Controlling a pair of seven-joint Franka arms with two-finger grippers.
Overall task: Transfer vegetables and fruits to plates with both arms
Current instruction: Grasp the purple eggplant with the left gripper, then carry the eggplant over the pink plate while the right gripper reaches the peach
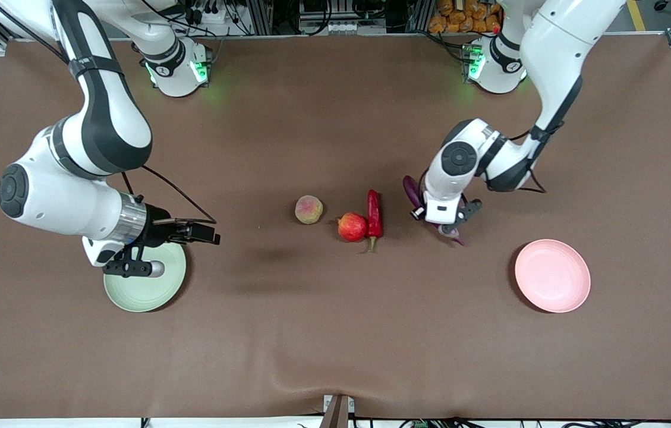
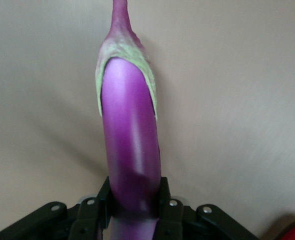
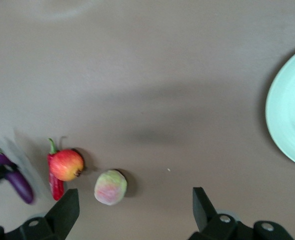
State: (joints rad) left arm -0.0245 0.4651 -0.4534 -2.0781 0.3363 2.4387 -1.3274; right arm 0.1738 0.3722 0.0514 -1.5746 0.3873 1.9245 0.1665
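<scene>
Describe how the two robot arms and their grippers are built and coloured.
Both arms are glossy white jointed shells with dark grey-black joint sections and round black caps. Thin black cables run along them, and the bases glow green. The right arm's wrist has a silver metal ring. The left gripper and right gripper are black, with two fingers held by small silver screws.

You are looking at a big brown table (image 1: 335,333). A green plate (image 1: 157,294) is lying on it under the right gripper (image 1: 133,268). A pink plate (image 1: 552,275) is sitting near the left gripper (image 1: 449,229). Between the two grippers, a peach (image 1: 308,209), an apple (image 1: 352,227) and a red chili (image 1: 374,215) are resting on the table. The apple is touching the chili. The peach is sitting just beside the apple.
</scene>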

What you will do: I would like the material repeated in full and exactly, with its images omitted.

Solution:
Controlling a pair of seven-joint Franka arms with two-finger grippers.
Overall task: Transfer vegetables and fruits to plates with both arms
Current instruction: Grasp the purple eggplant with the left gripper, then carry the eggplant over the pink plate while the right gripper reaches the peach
State: (joints rad) left arm -0.0245 0.4651 -0.4534 -2.0781 0.3363 2.4387 -1.3274; right arm 0.1738 0.3722 0.0514 -1.5746 0.3873 1.9245 0.1665
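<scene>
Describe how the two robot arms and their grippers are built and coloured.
Both arms are glossy white jointed shells with dark grey-black joint sections and round black caps. Thin black cables run along them, and the bases glow green. The right arm's wrist has a silver metal ring. The left gripper and right gripper are black, with two fingers held by small silver screws.

You are looking at a big brown table (image 1: 335,333). A green plate (image 1: 157,294) is lying on it under the right gripper (image 1: 133,268). A pink plate (image 1: 552,275) is sitting near the left gripper (image 1: 449,229). Between the two grippers, a peach (image 1: 308,209), an apple (image 1: 352,227) and a red chili (image 1: 374,215) are resting on the table. The apple is touching the chili. The peach is sitting just beside the apple.
</scene>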

The response is complete as it stands.